[Opening MATERIAL FOR THIS TASK section]

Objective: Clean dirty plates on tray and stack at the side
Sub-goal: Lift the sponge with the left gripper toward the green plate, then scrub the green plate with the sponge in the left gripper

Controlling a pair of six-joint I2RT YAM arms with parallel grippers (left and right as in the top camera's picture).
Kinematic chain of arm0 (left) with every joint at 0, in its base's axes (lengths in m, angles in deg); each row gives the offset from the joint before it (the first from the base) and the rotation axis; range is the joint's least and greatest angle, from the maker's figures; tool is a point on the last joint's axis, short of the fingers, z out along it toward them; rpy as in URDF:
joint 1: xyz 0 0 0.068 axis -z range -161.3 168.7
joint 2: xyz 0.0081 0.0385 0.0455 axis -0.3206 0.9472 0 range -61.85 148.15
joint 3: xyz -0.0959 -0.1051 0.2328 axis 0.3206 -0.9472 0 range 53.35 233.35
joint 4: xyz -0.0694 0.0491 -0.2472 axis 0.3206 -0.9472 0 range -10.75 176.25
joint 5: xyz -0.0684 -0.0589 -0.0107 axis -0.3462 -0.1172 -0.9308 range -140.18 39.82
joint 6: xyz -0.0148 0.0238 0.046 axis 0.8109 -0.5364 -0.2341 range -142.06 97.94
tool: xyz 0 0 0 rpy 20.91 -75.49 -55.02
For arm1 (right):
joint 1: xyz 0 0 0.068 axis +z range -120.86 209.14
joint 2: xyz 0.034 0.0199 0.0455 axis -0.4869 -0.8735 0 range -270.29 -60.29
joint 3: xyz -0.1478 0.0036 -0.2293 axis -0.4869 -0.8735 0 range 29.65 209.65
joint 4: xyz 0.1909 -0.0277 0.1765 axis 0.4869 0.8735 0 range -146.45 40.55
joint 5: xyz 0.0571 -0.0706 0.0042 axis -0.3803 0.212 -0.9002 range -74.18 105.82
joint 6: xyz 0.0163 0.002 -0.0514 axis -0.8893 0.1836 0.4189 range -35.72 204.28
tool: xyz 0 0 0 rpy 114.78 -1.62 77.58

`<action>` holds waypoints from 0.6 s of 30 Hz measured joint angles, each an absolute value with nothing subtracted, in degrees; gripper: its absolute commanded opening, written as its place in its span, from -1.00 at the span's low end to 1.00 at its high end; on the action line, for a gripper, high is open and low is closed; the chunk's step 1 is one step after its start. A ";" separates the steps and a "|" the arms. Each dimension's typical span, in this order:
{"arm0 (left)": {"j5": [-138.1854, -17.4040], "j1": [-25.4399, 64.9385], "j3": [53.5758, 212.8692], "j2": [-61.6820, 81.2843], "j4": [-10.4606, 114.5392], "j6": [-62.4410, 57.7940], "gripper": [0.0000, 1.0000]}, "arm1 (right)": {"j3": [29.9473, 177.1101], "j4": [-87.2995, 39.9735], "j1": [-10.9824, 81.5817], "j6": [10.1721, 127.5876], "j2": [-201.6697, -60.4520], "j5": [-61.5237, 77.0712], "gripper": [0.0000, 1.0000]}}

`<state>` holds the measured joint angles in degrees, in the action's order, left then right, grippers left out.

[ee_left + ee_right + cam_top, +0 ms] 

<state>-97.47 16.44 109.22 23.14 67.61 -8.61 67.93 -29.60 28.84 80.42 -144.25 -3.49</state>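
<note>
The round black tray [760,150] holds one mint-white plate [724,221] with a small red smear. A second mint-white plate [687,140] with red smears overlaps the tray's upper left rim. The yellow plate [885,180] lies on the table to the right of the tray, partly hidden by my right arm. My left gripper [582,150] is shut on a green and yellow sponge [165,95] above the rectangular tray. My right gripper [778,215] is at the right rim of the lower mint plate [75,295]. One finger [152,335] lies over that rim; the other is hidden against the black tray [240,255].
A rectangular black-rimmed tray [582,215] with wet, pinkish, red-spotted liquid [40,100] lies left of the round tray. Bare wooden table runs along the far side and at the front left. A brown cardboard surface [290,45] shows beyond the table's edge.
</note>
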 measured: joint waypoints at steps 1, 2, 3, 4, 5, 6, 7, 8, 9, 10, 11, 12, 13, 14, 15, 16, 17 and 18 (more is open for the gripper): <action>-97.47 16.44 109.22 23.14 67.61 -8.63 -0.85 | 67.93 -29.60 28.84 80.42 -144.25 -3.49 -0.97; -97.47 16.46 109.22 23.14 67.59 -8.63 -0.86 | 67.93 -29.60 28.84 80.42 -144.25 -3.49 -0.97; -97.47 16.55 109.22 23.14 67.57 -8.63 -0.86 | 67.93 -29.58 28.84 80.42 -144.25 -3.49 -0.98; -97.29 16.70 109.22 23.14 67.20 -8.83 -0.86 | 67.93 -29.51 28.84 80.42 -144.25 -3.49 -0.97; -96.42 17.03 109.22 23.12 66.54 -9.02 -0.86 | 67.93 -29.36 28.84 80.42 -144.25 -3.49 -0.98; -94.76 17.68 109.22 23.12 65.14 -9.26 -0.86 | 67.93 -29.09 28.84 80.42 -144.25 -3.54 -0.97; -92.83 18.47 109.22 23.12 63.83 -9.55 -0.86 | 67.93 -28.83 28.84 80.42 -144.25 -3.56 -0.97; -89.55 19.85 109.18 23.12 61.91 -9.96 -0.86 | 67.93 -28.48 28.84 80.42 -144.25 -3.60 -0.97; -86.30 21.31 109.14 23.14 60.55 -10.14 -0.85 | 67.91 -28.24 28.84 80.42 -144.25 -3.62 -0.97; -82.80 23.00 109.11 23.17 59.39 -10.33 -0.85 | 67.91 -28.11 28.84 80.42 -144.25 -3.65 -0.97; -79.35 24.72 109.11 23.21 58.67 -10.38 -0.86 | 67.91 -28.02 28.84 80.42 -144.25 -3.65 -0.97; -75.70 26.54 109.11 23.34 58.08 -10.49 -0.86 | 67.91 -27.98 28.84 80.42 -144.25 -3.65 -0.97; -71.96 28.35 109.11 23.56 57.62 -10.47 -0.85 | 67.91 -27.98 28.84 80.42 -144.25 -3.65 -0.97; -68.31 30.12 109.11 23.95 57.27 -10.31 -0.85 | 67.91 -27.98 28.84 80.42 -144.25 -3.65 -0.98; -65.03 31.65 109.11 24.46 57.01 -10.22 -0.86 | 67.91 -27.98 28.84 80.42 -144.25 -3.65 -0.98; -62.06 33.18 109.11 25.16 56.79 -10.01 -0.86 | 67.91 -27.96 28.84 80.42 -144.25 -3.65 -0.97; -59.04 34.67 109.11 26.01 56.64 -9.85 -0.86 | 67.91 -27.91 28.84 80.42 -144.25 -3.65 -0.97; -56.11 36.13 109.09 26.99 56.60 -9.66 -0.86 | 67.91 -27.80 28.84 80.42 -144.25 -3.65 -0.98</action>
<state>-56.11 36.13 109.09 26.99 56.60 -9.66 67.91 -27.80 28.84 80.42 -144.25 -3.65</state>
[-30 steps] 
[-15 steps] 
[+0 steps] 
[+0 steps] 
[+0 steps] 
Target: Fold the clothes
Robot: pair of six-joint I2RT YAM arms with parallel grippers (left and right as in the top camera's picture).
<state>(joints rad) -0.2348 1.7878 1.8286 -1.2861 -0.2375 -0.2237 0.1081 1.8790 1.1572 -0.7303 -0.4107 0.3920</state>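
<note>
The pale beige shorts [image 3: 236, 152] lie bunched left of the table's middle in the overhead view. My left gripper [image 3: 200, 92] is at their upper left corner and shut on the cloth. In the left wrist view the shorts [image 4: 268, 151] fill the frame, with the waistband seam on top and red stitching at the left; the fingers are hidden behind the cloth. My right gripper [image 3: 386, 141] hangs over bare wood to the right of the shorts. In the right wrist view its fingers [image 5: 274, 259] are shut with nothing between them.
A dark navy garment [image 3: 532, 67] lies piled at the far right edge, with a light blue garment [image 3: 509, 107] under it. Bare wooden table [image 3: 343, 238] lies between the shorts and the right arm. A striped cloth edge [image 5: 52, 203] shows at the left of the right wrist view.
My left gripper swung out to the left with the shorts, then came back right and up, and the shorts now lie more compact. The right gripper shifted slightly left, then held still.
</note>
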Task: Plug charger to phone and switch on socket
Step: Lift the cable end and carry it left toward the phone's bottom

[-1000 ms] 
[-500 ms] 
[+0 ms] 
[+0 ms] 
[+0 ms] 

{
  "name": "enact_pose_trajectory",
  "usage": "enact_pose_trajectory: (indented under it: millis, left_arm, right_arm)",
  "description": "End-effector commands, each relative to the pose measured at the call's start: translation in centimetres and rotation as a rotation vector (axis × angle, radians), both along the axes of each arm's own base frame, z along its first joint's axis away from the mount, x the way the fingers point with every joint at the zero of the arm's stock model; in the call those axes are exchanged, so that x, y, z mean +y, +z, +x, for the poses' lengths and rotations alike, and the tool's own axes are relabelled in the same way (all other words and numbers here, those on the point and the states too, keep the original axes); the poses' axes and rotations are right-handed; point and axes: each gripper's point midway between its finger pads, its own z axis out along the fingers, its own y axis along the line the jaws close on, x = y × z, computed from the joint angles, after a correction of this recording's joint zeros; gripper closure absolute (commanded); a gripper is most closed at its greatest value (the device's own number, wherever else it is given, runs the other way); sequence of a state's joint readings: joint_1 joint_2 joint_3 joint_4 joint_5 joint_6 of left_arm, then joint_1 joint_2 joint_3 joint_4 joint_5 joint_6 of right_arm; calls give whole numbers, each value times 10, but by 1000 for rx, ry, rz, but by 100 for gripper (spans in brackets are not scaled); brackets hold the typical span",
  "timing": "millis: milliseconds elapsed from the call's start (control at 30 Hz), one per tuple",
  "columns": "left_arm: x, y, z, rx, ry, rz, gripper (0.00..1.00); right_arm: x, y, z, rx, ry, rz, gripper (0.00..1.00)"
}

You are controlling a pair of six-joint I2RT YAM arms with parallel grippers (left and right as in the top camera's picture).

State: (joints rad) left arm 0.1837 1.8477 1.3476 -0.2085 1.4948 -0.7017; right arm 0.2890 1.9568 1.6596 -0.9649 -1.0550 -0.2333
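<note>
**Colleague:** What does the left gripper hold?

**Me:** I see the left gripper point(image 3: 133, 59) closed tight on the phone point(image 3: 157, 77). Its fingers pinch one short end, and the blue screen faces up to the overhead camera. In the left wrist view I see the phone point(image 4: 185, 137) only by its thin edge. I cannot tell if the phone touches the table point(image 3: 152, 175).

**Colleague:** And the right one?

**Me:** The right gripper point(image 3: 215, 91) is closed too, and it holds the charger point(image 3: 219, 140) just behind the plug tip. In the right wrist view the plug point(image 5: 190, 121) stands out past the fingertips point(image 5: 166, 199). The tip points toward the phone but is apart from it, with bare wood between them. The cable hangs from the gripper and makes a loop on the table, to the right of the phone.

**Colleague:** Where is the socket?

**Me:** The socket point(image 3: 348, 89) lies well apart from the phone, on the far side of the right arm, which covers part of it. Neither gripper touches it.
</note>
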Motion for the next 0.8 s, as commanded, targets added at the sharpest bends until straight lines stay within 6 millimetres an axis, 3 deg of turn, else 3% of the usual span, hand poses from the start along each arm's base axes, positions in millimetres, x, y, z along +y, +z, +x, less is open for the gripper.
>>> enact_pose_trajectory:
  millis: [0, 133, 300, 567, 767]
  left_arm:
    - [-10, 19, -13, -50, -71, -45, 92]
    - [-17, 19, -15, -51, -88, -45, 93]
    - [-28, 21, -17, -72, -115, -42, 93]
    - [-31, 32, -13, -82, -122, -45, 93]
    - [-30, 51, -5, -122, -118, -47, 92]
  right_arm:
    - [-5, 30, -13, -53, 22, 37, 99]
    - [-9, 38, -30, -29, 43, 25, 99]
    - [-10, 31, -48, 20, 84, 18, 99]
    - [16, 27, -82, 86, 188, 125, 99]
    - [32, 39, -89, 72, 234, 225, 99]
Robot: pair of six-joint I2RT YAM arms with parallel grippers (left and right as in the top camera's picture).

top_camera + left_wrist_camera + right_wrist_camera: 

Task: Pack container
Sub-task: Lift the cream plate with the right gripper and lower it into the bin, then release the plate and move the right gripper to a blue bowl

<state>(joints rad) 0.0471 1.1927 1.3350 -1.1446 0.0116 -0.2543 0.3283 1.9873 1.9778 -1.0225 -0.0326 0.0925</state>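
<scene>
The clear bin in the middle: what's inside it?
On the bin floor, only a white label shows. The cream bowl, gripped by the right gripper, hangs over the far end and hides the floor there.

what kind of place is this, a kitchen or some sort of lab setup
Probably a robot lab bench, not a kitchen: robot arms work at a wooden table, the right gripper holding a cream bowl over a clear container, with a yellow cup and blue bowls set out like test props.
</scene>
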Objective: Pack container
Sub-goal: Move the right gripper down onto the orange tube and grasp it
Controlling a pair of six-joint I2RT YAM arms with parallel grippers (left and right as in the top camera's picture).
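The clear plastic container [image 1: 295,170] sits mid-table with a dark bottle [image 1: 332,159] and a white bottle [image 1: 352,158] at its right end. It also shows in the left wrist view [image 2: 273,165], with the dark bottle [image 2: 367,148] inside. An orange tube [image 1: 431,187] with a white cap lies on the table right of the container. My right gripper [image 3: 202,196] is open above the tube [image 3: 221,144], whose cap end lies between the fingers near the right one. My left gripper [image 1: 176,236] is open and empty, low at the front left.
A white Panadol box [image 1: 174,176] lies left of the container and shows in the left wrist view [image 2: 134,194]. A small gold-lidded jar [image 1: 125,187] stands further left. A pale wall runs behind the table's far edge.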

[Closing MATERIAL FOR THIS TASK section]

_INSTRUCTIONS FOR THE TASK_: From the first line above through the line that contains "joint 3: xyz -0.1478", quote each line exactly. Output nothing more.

_EXERCISE SOLUTION_:
Objective: Clean dirty plates on tray and stack at the side
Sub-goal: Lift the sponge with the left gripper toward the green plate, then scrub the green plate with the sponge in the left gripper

Controlling a pair of six-joint I2RT YAM arms with parallel grippers (left and right as in the top camera's picture).
Kinematic chain of arm0 (left) with every joint at 0, in its base's axes (lengths in m, angles in deg); each row gives the offset from the joint before it (the first from the base) and the rotation axis; range is the joint's least and greatest angle, from the maker's figures; tool is a point on the last joint's axis, short of the fingers, z out along it toward them; rpy as in URDF:
joint 1: xyz 0 0 0.068 axis -z range -161.3 168.7
joint 2: xyz 0.0081 0.0385 0.0455 axis -0.3206 0.9472 0 range -61.85 148.15
joint 3: xyz -0.0959 -0.1051 0.2328 axis 0.3206 -0.9472 0 range 53.35 233.35
joint 4: xyz -0.0694 0.0491 -0.2472 axis 0.3206 -0.9472 0 range -10.75 176.25
joint 5: xyz -0.0684 -0.0589 -0.0107 axis -0.3462 -0.1172 -0.9308 range -140.18 39.82
joint 6: xyz -0.0148 0.0238 0.046 axis 0.8109 -0.5364 -0.2341 range -142.06 97.94
tool: xyz 0 0 0 rpy 20.91 -75.49 -55.02
For arm1 (right):
joint 1: xyz 0 0 0.068 axis +z range -120.86 209.14
joint 2: xyz 0.034 0.0199 0.0455 axis -0.4869 -0.8735 0 range -270.29 -60.29
joint 3: xyz -0.1478 0.0036 -0.2293 axis -0.4869 -0.8735 0 range 29.65 209.65

The output is finished.